• _WHAT THE TASK REQUIRES_:
Transcribe, leaving out every picture, the lines that run from the start of the listing below through the line with "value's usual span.".
--- DATA BELOW ---
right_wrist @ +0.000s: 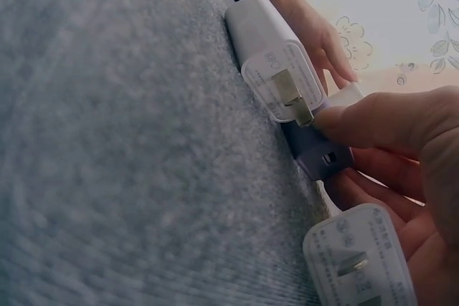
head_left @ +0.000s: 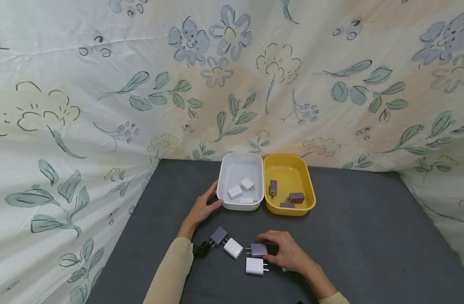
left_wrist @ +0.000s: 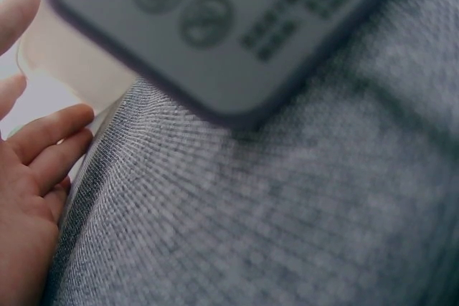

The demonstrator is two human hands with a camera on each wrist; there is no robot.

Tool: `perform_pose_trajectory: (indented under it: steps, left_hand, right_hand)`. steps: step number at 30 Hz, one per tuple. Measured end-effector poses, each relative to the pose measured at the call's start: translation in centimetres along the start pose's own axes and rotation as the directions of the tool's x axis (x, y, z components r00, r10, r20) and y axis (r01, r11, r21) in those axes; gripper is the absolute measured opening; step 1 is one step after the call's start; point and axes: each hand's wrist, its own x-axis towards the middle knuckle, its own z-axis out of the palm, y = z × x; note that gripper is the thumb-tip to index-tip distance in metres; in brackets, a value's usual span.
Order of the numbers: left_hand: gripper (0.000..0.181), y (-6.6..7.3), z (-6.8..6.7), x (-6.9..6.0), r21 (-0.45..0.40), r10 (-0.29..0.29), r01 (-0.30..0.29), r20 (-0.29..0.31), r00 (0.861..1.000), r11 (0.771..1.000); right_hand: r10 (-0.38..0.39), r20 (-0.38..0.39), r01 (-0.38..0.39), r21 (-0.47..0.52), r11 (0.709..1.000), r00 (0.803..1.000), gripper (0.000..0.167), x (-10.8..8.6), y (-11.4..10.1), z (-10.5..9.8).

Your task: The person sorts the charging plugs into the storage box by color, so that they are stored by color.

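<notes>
My left hand (head_left: pixel 200 211) touches the near left side of the white bin (head_left: pixel 221 190); its fingers look fairly straight in the left wrist view. Between thumb and fingers, my right hand (head_left: pixel 289 252) pinches a purple plug-in charger (head_left: pixel 259 249), its prongs facing left. Just in front of that lies a white charger (head_left: pixel 254 267), prongs to the right. Another white charger (right_wrist: pixel 358 263) is mostly hidden under the right hand in the head view. Closer to the left wrist lie a purple charger (head_left: pixel 218 235) and a white charger (head_left: pixel 233 248).
Several white chargers (head_left: pixel 247 184) lie in the white bin. Right beside it, the yellow bin (head_left: pixel 311 190) holds purple chargers (head_left: pixel 296 197). Both bins stand at the back of the dark grey table (head_left: pixel 361 236), before a floral cloth (head_left: pixel 232 101). A black band (head_left: pixel 201 249) circles the left wrist.
</notes>
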Motion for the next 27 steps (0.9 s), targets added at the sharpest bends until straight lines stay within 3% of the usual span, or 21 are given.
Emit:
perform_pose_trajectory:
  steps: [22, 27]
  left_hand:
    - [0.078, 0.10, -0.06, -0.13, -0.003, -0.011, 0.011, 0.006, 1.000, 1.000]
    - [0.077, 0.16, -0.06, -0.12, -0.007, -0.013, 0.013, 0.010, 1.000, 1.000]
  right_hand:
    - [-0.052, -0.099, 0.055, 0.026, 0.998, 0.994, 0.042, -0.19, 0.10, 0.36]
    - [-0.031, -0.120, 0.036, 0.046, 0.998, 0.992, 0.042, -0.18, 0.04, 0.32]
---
• _SOLUTION TO THE PROBLEM_:
right_wrist @ +0.000s: 
head_left @ +0.000s: 
left_wrist @ +0.000s: 

The demonstrator is two human hands with a camera on each wrist; there is no robot.

Tool: `perform_pose_trajectory: (indented under it: steps, left_hand, right_hand)`. steps: step number at 30 Hz, one per tuple. Measured end-effector poses, each relative to the pose measured at the call's start: translation in centimetres along the start pose's own axes and rotation as the directions of the tool's x axis (x, y, z components r00, r10, r20) and y axis (r01, r11, r21) in those axes; gripper is the absolute measured opening; step 1 is one step after the call's start; point and axes: each hand's wrist, its own x-axis towards the middle knuckle, its own z-axis out of the palm, y = z × x; note that gripper is the thumb-tip to index-tip distance in metres; in brackets, a value's usual span.

Nothing remains to add to the answer.